By L Alan Winters
At last, a chink of clarity. Yesterday's proposal for the treatment of the Irish economy admits, more or less for the first time officially, that there are trade-offs to Brexit. Suddenly the laws of political physics are restored. You cannot both have your cake and eat it.
The trade-off that has at last dawned on Boris Johnson is that if you want the whole of the UK to choose its own tariffs on goods, a customs border in Ireland is inevitable. And if you want Britain to be able to set its own regulations, then you need a border in the Irish Sea.
On the former, the question is choosing between a customs border that might set back the Irish peace process and the right to set our own tariffs, which it is believed might generate some economic benefits.
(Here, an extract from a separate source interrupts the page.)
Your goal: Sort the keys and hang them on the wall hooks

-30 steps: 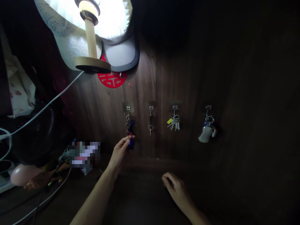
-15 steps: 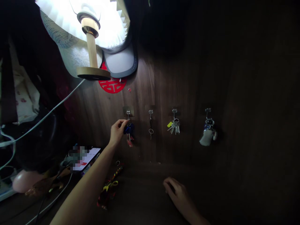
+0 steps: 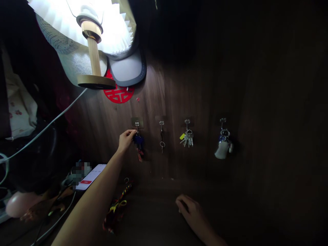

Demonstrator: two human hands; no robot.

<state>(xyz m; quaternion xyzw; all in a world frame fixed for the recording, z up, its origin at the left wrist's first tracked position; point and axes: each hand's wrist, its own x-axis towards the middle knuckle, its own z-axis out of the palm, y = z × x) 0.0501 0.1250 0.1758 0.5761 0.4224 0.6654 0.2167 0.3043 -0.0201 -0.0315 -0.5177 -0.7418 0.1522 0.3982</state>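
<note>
My left hand [image 3: 126, 139] is closed in a pinch at the top of a bunch of keys [image 3: 138, 140] with blue heads and a red tag below. The bunch hangs at the leftmost wall hook [image 3: 137, 123], and its ring is partly hidden by my fingertips. Low on the right, my right hand [image 3: 191, 211] rests near the dark desk surface, fingers loosely curled, with nothing seen in them. To the right of the blue keys hang a single ring on a dark strap [image 3: 162, 144], a bunch of silver keys [image 3: 189, 138] with a yellow tag, and keys with a pale pouch-like charm [image 3: 222, 149].
A lit lamp [image 3: 93, 56] with a pleated shade looms at upper left, near a grey cap [image 3: 127, 70] and a red paper cutout [image 3: 120, 95]. On the desk lie a phone [image 3: 91, 177], a colourful braided cord [image 3: 116, 206] and a pink round object [image 3: 20, 204]. White cables cross the left.
The view has shifted slightly, so everything sits a little further left. My left hand keeps its pinch on the blue keys, whose red tag has swung a bit. The right hand looks the same.
</note>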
The choice is political, but weighing up the two sides of the scale is largely technical.
The broad outline of the proposal is that Northern Ireland will
- align with the Republic on regulatory issues, which will require a border in the Irish Sea, and
- align with the rest of the UK for customs duties and related policies, which will require a border between Northern Ireland and the Republic.
The prime minister insists that these borders can be infrastructure-free and decentralised across space, but they are borders nonetheless. They will entail costs for governments and business, both of which will, to at least some extent, reduce the real income that can be devoted to ordinary living.
Dispersing inspections and facilities will be more expensive for government than concentrating them in one or a few locations. And since full tracking is envisaged between the inspection points and the actual border these costs will be significant.
It is far from clear that a society that has lived through the Troubles will be comfortable with the deep surveillance and dispersed exercise of executive power implicit in this proposal.
A further concern is that schemes like trusted trader regimes, which render these inspections less visible, impose far larger burdens proportionally on smaller businesses than on larger ones.
Finally, a dispersed system administering the wide variety of tariffs that apply in the UK and the EU seems highly likely to be leaky.
The argument that large firms and traders will always obey the law looks hollow given the experience of Volkswagen and emissions controls. And then there are the people who don't want to obey the law.
I am not qualified to comment on the degree of damage that a border in Ireland will do to the peace process, but one cannot deny that there are real concerns.
Turning to the other side of the equation, what about trade?
Johnson has offered no argument about the actual value of the UK having an independent tariff policy. Earlier estimates suggest that the benefits of trade agreements with more distant trade partners – even large ones like the USA and Japan – will not be large. Similarly, using Britain's newfound freedom to abolish all tariffs confers only minor gains.
The regulatory border in the Irish Sea is likely to have considerable significance in the long run. The extent to which Britain will align with the EU is yet to be determined, but the current UK government appears to be contemplating serious divergence. The wider it is, the more heavy-handed the enforcement regime will become.
For example, the government is saying that it will not abide by the so-called level playing field elements of the November 2018 agreement. It is watering down the oversight of environmental regulation.
While many tariffs in the EU and the UK will be low enough or close enough to eliminate the incentive for smuggling, some differences will be very large right from the start. The UK will be obliged by WTO rules to run its own system of anti-dumping duties based on UK conditions and this will inevitably produce a different set of anti-dumping duties from those in the EU. These can easily reach 30% and more.
Even if the UK and the EU eventually negotiate a free trade agreement with zero tariffs, these will be subject to rules of origin. That entails paperwork that can mostly be done away from the border, but which is underpinned by the threat and occasional actuality of customs inspection. In other words, even if the UK and EU agree a free trade agreement with zero tariffs, there will still be formalities for the customs system to administer.
Johnson's proposal, as with Theresa May's, almost completely ignores the services industries, which is 80% of the UK economy. I have focussed here on only one of the issues – goods trade – because that is the most contentious even if it is not the most important. It is also the one that most obviously violates the joint report which Johnson agreed to as foreign secretary in December 2017.
I welcome the increased clarity that Johnson's new offer entails, even as it reveals that he has not yet formulated, still less debated, the trade-offs correctly. It is a pity that we have only ten days to do all that. If government had listened to any informed analysis rather than hide behind cake-ism, we could have had 1,000 days.
L Alan Winters is director of the UK Trade Policy Observatory at the University of Sussex.